# BRIEF
Reproduce the records below exactly, but only between the lines holding "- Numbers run" and "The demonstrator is", inclusive.

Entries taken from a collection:
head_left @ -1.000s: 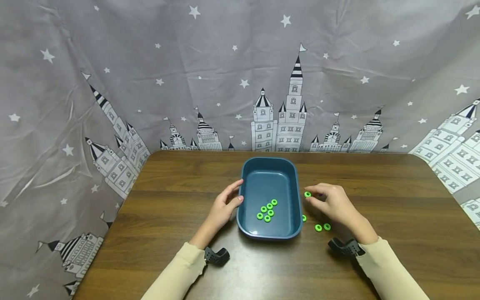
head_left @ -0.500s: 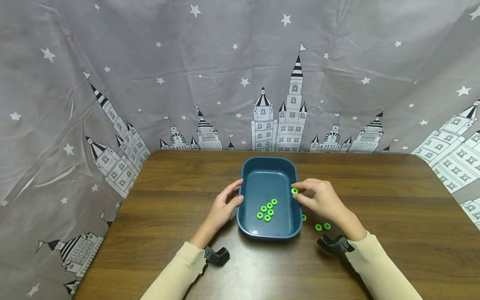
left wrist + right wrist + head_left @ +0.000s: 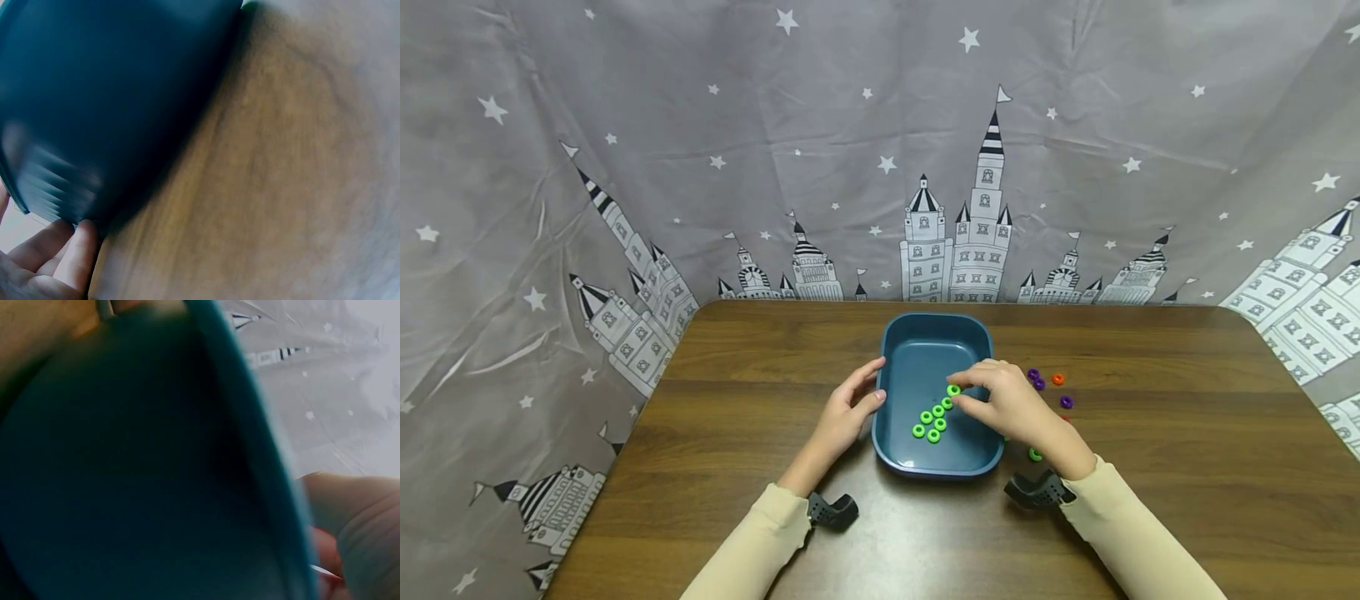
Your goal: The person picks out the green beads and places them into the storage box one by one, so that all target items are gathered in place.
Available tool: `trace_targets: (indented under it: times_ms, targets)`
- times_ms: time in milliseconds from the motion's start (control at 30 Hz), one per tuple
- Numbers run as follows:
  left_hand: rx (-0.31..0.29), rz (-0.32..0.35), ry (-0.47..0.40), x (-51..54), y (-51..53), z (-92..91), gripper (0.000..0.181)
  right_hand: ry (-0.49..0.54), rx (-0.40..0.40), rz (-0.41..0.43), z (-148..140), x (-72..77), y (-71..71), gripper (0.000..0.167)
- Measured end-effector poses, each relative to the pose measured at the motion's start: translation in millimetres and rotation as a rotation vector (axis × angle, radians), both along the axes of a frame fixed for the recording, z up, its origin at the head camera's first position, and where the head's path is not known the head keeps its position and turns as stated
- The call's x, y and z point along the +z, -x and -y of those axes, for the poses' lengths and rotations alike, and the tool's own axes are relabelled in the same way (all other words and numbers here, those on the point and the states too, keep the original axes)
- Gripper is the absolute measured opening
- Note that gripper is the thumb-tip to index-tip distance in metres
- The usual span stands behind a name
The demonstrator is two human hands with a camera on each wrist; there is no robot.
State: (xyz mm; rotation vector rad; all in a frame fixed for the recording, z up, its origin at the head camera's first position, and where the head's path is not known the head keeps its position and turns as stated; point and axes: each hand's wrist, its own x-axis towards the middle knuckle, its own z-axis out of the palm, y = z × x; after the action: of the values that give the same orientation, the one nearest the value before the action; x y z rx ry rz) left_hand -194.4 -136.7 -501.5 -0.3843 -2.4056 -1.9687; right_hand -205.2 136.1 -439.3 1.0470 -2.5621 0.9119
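A deep blue rectangular tray stands on the table, with several small green rings lying in it. At its left side, my left hand rests its fingertips and thumb against the outer wall and rim. In the left wrist view, fingertips touch the tray's wall. My right hand reaches over the right rim and pinches one green ring between thumb and finger, just above the others. The right wrist view shows mostly the tray's outer wall, with part of the hand behind the rim; the pinched ring is hidden there.
Right of the tray lie purple rings, an orange ring and a green ring, some partly covered by the right arm. A grey curtain printed with castles hangs behind the wooden table.
My right hand has moved left from beside the tray, over its rim and into it, carrying the green ring. Purple and orange rings have come into sight. The left hand stays put.
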Motion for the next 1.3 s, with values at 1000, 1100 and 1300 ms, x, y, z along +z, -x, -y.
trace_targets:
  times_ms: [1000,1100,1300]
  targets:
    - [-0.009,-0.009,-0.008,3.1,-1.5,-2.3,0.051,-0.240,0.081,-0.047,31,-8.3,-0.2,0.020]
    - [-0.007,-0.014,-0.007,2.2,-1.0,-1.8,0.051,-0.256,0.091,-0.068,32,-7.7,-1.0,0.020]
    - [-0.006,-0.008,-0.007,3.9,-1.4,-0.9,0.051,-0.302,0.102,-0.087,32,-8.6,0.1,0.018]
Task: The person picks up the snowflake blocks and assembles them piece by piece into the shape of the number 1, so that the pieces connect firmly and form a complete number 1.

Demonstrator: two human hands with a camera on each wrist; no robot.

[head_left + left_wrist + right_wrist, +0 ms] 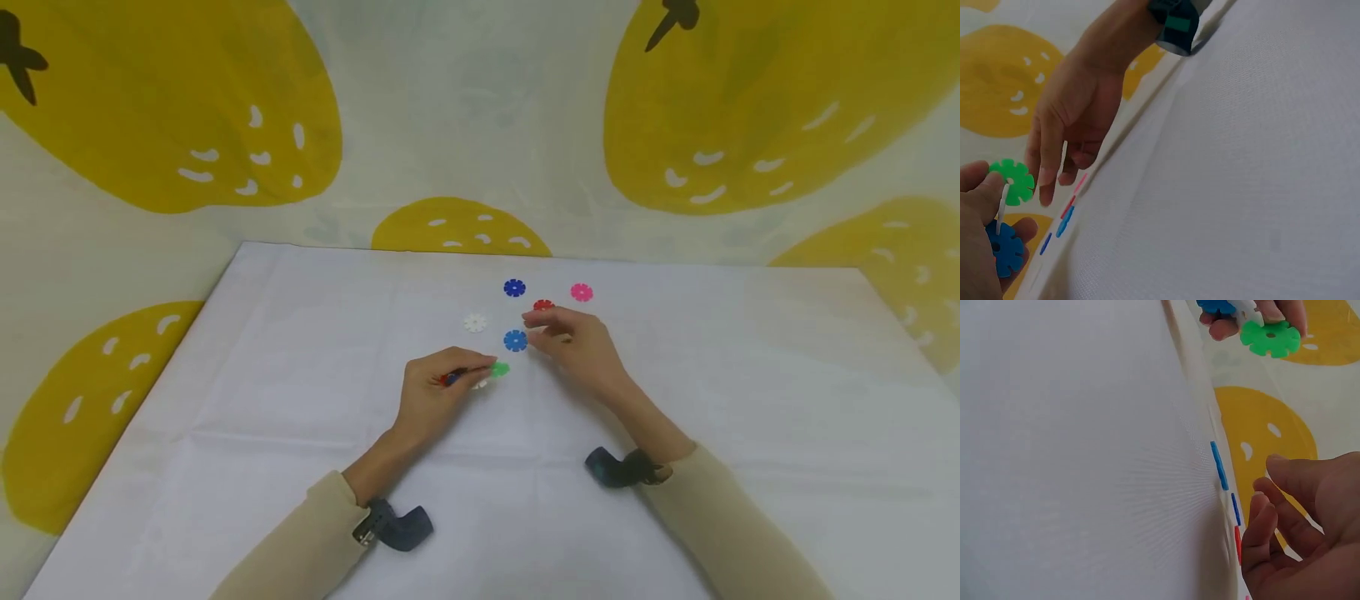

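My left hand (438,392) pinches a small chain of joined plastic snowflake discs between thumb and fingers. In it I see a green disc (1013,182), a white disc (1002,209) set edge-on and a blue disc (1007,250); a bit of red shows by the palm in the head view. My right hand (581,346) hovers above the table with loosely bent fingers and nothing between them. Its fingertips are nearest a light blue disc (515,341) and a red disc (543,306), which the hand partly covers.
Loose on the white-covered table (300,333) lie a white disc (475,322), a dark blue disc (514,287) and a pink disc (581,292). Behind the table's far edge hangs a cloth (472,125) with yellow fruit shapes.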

# EXERCISE SOLUTION
- Numbers run as follows:
  left_hand: rx (-0.31..0.29), rz (-0.32..0.35), ry (-0.47..0.40), x (-51..54), y (-51..53), z (-92..91), gripper (0.000..0.181)
  right_hand: ry (-0.49..0.54), rx (-0.40..0.40), rz (-0.41..0.43), z (-148..140), x (-72..77), y (-71..71), gripper (0.000..0.167)
- Measured end-effector poses, each relative to the pose measured at the motion's start: translation in millimetres and rotation as a rotation vector (axis × angle, radians), both along the axes of a frame fixed for the recording, z up, its origin at the head camera's first position, and where the head's path is not known the head keeps its position and turns as stated
- The call's x, y and z point along the +z, -x and -y of those axes, for the poses' lengths and rotations alike, and the tool's own axes are relabelled in the same way (all other words and numbers here, those on the point and the states too, keep the original axes)
- Gripper is the absolute measured opening
- Note that gripper is the thumb-tip to index-tip distance in metres
- The usual span stands behind a name
The demonstrator is two human hands with a camera on each wrist; there is no robot.

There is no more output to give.